L’affaire avait fait grand bruit en 2008. Une plainte avait même été déposée en date du 16 avril 2008 au niveau de la Commission nationale de lutte contre la corruption et la concussion.

Le site dakaramatin indique que dans sa correspondance adressée à l’époque au président de la CNLCC, Alioune Diallo, comptable à la SATREC révélait une fraude fiscale à coup de milliards perpétrée par sa société en complicité avec des fonctionnaires de la DGID.

Révolté par le scandale financier en tant que comptable, il avait tous les éléments de preuve qu’il avait pris le soin de remettre aux services des impôts, souligne nos confrères.

Mais, à sa grande surprise, ces documents compromettants ont été remis à son patron Haidouss, directeur de la société SATREC Vitalait .
Pourtant, Babou Ngom, à l’époque directeur des Impôts lui avait donné des garanties fermes en avançant le chiffre de 500 millions de redressement. Par la suite, il a été reçu par Amadou Ba, l’actuel ministre des Finances, ancien directeur général des Impôts et domaines qui lui avait fait des promesses fermes également pour tirer cette affaire au clair. Depuis, plus rien, nous dit le site.
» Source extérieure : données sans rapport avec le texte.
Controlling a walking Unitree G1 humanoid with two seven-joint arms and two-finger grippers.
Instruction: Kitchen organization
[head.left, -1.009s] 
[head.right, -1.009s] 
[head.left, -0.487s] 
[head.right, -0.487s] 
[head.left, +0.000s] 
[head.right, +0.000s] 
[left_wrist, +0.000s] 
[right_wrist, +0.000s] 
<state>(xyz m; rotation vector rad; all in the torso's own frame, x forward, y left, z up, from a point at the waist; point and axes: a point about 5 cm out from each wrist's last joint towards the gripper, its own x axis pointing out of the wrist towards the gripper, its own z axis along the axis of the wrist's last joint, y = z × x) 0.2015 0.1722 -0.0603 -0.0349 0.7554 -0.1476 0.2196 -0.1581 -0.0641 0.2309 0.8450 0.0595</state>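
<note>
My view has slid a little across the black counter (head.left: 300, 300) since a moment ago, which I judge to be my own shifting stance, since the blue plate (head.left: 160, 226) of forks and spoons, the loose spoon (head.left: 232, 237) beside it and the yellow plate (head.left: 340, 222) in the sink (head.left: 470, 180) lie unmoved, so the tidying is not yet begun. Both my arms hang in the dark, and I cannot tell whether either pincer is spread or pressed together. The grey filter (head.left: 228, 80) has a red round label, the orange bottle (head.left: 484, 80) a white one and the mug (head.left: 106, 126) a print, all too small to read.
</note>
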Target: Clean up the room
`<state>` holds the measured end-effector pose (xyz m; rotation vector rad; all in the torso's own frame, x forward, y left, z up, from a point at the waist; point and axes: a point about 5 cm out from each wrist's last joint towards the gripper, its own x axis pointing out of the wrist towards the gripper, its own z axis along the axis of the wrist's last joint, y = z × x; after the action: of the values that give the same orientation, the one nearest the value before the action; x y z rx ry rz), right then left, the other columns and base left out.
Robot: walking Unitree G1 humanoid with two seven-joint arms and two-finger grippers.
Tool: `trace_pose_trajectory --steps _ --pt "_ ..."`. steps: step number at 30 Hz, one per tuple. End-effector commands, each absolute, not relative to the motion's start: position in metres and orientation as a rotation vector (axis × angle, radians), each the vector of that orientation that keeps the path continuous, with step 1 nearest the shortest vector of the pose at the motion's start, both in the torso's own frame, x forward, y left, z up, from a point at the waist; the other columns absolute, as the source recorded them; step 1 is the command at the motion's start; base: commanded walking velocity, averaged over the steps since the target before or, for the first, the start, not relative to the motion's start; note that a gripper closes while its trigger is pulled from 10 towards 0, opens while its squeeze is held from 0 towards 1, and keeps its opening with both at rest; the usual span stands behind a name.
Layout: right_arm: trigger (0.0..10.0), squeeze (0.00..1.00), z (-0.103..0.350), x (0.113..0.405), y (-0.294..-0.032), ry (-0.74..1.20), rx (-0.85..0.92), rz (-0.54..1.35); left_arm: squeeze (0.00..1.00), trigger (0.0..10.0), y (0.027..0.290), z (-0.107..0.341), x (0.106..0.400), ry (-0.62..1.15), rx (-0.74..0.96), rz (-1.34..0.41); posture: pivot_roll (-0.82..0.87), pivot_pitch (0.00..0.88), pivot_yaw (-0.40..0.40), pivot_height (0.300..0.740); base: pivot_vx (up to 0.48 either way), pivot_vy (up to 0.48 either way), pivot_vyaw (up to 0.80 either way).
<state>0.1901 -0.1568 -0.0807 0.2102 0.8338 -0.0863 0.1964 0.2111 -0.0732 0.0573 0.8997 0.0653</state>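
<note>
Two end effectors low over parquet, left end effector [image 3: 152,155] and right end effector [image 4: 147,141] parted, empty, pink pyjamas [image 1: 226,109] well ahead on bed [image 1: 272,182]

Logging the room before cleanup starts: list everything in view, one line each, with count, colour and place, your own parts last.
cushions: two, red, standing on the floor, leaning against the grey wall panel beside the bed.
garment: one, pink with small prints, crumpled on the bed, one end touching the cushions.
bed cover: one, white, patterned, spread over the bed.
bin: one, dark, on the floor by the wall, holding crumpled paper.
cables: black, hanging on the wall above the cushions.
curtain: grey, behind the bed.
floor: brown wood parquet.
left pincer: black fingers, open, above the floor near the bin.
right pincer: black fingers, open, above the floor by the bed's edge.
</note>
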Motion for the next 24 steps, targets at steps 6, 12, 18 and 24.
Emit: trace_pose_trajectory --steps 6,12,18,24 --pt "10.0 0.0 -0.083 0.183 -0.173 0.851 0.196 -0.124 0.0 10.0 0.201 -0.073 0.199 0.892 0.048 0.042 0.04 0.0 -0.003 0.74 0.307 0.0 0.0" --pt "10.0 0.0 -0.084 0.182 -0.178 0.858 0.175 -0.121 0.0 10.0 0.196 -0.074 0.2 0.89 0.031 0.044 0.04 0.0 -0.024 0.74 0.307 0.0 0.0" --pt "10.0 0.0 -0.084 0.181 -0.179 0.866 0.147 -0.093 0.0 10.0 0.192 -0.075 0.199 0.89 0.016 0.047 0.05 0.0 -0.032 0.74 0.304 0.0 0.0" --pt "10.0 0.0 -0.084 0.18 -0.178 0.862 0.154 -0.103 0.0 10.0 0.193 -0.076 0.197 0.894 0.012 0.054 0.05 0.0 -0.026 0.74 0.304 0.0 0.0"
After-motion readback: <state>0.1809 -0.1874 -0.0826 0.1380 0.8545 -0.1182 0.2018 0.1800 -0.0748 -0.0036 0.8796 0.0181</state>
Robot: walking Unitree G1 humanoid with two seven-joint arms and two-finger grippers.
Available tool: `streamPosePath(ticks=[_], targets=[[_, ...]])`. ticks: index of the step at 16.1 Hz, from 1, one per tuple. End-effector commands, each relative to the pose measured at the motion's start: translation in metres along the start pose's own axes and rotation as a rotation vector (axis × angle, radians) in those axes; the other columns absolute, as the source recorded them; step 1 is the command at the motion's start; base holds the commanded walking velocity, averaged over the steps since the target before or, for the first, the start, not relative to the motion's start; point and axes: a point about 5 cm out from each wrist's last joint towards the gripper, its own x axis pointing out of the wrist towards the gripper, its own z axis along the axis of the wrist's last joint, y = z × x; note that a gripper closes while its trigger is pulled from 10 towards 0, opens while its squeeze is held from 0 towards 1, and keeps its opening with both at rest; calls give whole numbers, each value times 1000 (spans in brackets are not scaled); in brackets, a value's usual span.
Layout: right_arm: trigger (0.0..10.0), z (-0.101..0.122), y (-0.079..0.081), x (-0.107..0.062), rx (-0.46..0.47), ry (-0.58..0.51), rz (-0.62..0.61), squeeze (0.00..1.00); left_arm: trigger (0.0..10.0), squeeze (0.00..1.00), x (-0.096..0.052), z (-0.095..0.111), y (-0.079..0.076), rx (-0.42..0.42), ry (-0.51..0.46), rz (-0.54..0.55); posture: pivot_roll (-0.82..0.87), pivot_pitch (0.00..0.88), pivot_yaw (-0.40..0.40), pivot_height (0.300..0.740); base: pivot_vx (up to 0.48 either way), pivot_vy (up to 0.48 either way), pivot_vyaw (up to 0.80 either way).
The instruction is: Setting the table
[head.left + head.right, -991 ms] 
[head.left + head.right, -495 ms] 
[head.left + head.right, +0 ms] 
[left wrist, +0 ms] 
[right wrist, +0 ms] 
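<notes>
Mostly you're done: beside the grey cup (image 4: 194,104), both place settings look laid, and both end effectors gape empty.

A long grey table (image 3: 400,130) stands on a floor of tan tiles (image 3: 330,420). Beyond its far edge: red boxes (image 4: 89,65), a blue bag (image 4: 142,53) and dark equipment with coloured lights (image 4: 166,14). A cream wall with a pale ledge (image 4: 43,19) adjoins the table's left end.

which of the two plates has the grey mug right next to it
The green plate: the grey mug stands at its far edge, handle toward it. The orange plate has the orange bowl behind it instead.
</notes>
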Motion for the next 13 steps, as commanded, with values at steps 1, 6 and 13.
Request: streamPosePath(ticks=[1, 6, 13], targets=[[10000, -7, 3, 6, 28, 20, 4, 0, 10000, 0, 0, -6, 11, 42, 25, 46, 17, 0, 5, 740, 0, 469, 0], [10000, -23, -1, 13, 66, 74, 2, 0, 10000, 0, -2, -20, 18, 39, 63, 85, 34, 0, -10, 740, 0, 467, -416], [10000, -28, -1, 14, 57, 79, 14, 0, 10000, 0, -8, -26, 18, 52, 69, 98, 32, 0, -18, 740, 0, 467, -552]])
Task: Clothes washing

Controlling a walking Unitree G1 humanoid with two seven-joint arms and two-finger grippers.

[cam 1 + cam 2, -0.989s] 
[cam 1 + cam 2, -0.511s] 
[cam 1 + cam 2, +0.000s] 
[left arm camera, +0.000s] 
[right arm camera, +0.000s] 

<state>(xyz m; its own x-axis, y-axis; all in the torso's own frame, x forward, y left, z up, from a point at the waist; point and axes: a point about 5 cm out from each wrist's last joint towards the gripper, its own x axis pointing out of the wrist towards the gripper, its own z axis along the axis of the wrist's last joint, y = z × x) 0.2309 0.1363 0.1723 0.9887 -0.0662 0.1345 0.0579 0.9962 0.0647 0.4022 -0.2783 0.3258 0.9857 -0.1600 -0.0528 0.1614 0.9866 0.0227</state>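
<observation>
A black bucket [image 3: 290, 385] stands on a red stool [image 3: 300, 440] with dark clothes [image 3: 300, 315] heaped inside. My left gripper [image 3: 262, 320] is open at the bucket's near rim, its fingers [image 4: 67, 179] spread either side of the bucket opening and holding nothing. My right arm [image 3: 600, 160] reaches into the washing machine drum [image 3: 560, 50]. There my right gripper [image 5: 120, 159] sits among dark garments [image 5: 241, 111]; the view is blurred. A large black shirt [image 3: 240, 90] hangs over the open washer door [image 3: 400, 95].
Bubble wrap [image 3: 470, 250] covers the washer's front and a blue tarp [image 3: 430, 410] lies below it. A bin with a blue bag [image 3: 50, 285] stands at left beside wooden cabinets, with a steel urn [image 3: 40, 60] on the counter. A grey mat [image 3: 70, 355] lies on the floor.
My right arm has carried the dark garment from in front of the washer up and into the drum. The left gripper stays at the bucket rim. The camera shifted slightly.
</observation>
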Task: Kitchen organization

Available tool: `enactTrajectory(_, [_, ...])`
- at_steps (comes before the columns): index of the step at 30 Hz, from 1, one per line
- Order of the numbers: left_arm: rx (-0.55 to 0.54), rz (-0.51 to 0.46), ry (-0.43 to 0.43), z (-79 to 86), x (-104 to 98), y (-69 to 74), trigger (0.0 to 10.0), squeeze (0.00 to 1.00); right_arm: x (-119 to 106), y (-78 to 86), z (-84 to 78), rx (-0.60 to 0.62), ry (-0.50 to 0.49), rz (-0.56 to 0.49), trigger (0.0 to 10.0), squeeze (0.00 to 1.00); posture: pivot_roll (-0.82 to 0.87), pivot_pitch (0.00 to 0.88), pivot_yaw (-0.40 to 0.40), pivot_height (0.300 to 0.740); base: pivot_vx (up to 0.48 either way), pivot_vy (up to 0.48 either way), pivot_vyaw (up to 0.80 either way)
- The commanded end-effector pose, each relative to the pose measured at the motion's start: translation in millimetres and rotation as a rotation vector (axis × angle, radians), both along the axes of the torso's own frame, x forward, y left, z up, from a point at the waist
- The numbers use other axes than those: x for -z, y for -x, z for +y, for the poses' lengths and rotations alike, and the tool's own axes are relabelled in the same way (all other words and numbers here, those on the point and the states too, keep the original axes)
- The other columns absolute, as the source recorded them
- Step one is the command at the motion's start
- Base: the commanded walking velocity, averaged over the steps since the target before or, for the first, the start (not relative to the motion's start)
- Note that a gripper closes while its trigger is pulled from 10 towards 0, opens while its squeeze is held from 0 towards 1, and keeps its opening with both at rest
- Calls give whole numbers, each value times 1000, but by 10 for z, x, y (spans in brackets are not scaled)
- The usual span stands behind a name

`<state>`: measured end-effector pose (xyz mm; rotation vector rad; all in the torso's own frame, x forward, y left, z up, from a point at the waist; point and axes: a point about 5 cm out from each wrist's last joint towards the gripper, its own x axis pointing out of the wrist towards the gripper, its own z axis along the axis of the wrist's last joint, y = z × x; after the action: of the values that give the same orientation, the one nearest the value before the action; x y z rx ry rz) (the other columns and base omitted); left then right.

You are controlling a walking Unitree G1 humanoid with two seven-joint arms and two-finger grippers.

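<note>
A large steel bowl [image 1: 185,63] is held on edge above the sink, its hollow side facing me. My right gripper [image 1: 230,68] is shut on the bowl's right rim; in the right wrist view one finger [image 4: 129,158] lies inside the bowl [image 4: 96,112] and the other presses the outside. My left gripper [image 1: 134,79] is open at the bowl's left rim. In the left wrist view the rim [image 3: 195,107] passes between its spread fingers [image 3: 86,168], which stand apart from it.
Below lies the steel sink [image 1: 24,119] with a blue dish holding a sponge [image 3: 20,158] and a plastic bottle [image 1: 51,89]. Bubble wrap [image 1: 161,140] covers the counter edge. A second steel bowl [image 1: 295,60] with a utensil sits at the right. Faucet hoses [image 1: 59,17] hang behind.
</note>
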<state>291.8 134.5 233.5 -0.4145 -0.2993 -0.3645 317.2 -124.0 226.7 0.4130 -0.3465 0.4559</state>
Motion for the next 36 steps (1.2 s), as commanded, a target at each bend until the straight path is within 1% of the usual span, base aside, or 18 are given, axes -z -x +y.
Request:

Or, Alioune Diallo, comptable à la SATREC soutient avoir versé personnellement des milliards dans plusieurs comptes. Pour échapper aux services de fiscalité, le directeur de l’entreprise faisait virer l’argent dans ses deux comptes personnels et le compte d’un de ses amis qui s’appelle Assane Ezzadine.

Mieux, ajoute dakarmatin, il créait des sociétés fictives pour les dissoudre un an après, afin de bénéficier d’exonérations. Persécuté au sein de l’entreprise après ses révélations, Alioune Diallo finira par quitter le pays pour s’installer à l’étranger.
Avec la mise en place de l’Office national de lutte contre la fraude et la corruption (OFNAC), il a rédigé une nouvelle plainte qui remet au goût du jour ce scandale financier. Dakarmatin détient les copies des documents en attendant de savoir quelle suite sera réservée à ce dossier.